**DIRECTIONS FOR THIS TASK**
Give the lines below again exactly, starting with the line that holds "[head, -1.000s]" and going on through the line that holds "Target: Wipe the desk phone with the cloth".

**SOURCE DATA**
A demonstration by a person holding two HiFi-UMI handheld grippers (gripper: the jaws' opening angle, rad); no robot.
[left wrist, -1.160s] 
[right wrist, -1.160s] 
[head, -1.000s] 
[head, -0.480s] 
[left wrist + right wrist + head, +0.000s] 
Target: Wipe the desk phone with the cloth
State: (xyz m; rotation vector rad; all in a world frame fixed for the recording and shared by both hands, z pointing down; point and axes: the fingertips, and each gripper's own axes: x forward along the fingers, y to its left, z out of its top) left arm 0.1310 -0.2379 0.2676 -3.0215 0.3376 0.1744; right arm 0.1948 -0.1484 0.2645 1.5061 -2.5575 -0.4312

**SOLUTION**
[head, -1.000s] 
[head, -0.480s] 
[left wrist + right wrist + head, +0.000s] 
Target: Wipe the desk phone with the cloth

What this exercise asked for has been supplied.